_WHAT THE TASK REQUIRES:_ Take the lines below between the one holding "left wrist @" and the one holding "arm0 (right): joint", inclusive, and copy them exactly. Add nothing.

(Data items)

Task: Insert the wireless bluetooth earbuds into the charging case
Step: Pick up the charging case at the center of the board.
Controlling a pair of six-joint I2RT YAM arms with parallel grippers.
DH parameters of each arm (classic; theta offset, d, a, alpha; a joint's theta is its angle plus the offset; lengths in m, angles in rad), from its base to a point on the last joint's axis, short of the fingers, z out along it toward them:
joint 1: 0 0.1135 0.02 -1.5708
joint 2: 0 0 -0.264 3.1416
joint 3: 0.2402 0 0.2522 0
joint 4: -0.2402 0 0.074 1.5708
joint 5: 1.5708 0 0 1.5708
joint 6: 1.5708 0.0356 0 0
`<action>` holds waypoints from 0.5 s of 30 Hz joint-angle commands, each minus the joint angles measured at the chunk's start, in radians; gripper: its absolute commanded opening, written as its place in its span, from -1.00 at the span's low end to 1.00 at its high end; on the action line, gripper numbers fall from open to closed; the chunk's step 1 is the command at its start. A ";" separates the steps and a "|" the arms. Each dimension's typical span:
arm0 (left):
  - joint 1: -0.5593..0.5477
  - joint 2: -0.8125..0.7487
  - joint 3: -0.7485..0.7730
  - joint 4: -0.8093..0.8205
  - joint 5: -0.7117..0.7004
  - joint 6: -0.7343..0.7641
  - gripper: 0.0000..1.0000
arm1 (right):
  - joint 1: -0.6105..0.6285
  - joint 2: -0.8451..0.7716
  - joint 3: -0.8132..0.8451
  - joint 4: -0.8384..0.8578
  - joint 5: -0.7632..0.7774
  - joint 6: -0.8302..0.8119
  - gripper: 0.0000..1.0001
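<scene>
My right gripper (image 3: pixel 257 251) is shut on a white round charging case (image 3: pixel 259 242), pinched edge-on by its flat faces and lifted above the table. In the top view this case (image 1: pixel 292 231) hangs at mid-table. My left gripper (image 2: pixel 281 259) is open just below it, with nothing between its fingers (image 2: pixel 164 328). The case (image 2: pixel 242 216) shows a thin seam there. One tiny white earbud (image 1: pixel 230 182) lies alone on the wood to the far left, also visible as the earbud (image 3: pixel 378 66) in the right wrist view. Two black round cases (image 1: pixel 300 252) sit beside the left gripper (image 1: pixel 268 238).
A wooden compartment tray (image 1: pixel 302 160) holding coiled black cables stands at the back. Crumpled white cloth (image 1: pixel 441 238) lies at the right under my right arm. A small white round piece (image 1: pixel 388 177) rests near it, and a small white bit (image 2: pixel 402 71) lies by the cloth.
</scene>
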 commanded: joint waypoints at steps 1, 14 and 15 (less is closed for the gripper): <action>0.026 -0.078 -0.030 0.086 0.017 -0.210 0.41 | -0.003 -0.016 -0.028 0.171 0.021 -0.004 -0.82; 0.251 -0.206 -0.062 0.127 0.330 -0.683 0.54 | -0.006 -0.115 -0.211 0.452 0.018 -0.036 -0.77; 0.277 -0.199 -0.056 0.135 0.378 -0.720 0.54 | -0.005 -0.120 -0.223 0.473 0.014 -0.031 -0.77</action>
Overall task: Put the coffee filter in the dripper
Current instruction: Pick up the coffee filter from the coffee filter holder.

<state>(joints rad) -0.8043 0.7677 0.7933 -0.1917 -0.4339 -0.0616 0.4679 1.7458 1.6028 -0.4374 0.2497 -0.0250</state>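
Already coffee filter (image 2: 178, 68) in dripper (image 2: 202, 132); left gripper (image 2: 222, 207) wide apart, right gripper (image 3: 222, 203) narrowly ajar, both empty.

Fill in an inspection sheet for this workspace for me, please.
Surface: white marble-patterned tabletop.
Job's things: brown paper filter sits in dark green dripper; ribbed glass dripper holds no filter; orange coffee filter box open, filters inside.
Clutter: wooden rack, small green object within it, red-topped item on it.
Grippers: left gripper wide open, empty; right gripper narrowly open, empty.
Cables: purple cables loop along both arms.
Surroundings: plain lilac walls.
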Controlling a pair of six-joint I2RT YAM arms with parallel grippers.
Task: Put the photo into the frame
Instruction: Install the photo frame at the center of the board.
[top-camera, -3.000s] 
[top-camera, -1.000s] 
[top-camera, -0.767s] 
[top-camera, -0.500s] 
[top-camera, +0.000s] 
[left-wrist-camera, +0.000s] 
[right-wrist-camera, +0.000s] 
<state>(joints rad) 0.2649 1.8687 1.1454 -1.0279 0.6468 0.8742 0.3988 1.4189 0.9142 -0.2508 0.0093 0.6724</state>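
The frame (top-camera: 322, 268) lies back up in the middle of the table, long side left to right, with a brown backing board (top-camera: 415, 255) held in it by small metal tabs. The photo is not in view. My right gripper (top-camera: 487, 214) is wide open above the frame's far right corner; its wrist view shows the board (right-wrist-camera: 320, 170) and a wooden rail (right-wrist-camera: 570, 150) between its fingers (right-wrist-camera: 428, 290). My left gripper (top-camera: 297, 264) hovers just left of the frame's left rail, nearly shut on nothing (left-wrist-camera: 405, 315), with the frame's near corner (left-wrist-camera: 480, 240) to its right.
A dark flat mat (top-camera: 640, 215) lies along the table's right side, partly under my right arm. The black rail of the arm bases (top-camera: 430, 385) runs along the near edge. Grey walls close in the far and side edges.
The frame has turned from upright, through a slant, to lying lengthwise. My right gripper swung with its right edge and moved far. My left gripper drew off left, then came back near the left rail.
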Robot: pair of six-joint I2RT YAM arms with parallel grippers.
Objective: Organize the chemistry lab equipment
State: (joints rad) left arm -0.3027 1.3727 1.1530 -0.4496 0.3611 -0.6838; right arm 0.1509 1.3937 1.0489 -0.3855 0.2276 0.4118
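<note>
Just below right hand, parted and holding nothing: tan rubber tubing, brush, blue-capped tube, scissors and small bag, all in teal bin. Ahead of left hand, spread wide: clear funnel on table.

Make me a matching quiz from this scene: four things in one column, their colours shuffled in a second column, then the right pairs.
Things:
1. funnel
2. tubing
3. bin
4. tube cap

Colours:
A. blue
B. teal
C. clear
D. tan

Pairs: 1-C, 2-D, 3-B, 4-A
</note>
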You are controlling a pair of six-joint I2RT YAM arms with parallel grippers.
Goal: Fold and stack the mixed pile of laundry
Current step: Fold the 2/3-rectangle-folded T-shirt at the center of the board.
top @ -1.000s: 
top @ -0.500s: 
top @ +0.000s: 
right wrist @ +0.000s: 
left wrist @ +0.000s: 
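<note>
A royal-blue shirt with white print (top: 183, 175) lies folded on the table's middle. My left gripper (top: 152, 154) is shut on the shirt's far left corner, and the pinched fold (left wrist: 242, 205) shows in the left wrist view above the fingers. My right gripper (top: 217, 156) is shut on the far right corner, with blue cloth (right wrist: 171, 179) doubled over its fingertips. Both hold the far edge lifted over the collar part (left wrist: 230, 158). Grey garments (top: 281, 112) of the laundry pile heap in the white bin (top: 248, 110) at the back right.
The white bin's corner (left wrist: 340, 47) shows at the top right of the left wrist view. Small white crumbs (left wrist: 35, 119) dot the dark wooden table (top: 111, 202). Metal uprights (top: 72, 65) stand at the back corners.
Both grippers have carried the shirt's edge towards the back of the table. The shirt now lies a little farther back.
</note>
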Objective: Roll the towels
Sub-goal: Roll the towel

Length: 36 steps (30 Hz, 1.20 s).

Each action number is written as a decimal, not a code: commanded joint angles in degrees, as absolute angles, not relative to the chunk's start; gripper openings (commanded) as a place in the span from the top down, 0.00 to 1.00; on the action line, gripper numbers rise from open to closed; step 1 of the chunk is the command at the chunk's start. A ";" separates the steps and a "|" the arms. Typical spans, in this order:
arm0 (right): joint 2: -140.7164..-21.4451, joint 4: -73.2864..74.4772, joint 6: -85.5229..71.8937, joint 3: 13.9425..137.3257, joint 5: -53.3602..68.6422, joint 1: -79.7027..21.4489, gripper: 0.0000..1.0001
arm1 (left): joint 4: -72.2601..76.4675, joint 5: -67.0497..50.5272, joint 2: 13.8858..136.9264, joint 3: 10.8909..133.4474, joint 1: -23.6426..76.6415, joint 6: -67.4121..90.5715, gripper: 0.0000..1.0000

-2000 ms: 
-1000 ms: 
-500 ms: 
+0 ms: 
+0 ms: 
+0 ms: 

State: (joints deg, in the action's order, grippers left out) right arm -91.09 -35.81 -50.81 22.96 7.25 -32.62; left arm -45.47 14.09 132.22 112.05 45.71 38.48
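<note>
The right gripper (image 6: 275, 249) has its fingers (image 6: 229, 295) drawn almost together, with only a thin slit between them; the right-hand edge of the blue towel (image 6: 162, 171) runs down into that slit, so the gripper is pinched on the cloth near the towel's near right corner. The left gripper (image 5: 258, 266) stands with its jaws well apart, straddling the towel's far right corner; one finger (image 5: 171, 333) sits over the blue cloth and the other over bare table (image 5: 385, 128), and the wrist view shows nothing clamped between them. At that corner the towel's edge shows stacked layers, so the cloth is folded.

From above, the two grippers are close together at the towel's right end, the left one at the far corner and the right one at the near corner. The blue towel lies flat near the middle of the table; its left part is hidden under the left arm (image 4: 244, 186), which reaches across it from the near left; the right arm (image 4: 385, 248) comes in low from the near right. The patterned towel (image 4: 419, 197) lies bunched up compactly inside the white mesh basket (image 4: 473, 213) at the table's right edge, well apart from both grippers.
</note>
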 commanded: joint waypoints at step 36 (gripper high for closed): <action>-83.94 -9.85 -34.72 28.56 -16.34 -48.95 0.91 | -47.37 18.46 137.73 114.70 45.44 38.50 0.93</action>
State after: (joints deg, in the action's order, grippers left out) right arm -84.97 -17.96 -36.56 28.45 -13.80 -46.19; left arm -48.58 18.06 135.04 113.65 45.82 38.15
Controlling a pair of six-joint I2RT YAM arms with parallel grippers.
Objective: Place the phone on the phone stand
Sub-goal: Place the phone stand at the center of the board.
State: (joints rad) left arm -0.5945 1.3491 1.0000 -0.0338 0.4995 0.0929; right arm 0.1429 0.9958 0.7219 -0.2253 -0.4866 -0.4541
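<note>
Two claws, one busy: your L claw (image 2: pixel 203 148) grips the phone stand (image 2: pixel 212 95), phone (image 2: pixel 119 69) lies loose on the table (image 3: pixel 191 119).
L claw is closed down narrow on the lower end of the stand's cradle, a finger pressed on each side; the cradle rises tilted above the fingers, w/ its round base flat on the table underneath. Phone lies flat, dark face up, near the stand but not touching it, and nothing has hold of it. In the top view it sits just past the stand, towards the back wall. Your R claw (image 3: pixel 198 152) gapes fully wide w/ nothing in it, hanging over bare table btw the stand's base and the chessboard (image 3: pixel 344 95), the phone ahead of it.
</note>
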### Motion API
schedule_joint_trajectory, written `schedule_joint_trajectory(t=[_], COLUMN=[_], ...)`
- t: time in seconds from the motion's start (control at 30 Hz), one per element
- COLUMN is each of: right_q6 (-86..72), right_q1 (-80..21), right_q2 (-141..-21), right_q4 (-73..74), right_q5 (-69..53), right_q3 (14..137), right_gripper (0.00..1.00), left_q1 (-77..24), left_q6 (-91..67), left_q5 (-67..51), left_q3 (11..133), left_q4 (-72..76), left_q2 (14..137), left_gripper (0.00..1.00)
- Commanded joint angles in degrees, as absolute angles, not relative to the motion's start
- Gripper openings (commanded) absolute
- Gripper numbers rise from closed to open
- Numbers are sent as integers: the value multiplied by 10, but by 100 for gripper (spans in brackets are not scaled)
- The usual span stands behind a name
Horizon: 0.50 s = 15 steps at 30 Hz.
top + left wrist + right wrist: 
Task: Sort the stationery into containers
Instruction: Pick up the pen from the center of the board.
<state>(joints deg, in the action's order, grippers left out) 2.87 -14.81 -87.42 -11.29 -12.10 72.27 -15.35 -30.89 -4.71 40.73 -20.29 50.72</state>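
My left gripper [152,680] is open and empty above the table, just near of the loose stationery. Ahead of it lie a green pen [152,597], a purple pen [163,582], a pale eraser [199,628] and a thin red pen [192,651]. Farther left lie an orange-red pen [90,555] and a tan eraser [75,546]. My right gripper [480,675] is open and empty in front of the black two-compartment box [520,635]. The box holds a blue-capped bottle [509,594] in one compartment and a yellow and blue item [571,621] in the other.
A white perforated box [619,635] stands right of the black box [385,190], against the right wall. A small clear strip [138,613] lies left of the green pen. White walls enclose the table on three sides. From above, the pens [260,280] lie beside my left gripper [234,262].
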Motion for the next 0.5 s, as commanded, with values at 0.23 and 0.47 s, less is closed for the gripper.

_RESPONSE TO THIS EXERCISE:_
left wrist @ +0.000s: 
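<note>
A royal-blue shirt with white print (top: 183, 175) lies folded on the table's middle. My left gripper (top: 152, 154) is shut on the shirt's far left corner, and the pinched fold (left wrist: 242, 205) shows in the left wrist view above the fingers. My right gripper (top: 217, 156) is shut on the far right corner, with blue cloth (right wrist: 171, 179) doubled over its fingertips. Both hold the far edge lifted over the collar part (left wrist: 230, 158). Grey garments (top: 281, 112) of the laundry pile heap in the white bin (top: 248, 110) at the back right.
The white bin's corner (left wrist: 340, 47) shows at the top right of the left wrist view. Small white crumbs (left wrist: 35, 119) dot the dark wooden table (top: 111, 202). Metal uprights (top: 72, 65) stand at the back corners.
Both grippers have carried the shirt's edge towards the back of the table. The shirt now lies a little farther back.
</note>
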Objective: Roll the towels
Sub-goal: Roll the towel

Length: 36 steps (30 Hz, 1.20 s).

Each action number is written as a decimal, not a code: commanded joint angles in degrees, as absolute angles, not relative to the chunk's start; gripper openings (commanded) as a place in the span from the top down, 0.00 to 1.00; on the action line, gripper numbers rise from open to closed; step 1 of the chunk is the command at the chunk's start. A ";" separates the steps and a "|" the arms. Typical spans, in this order:
arm0 (right): joint 2: -140.7164..-21.4451, joint 4: -73.2864..74.4772, joint 6: -85.5229..71.8937, joint 3: 13.9425..137.3257, joint 5: -53.3602..68.6422, joint 1: -79.7027..21.4489, gripper: 0.0000..1.0001

Nothing more is required for this answer.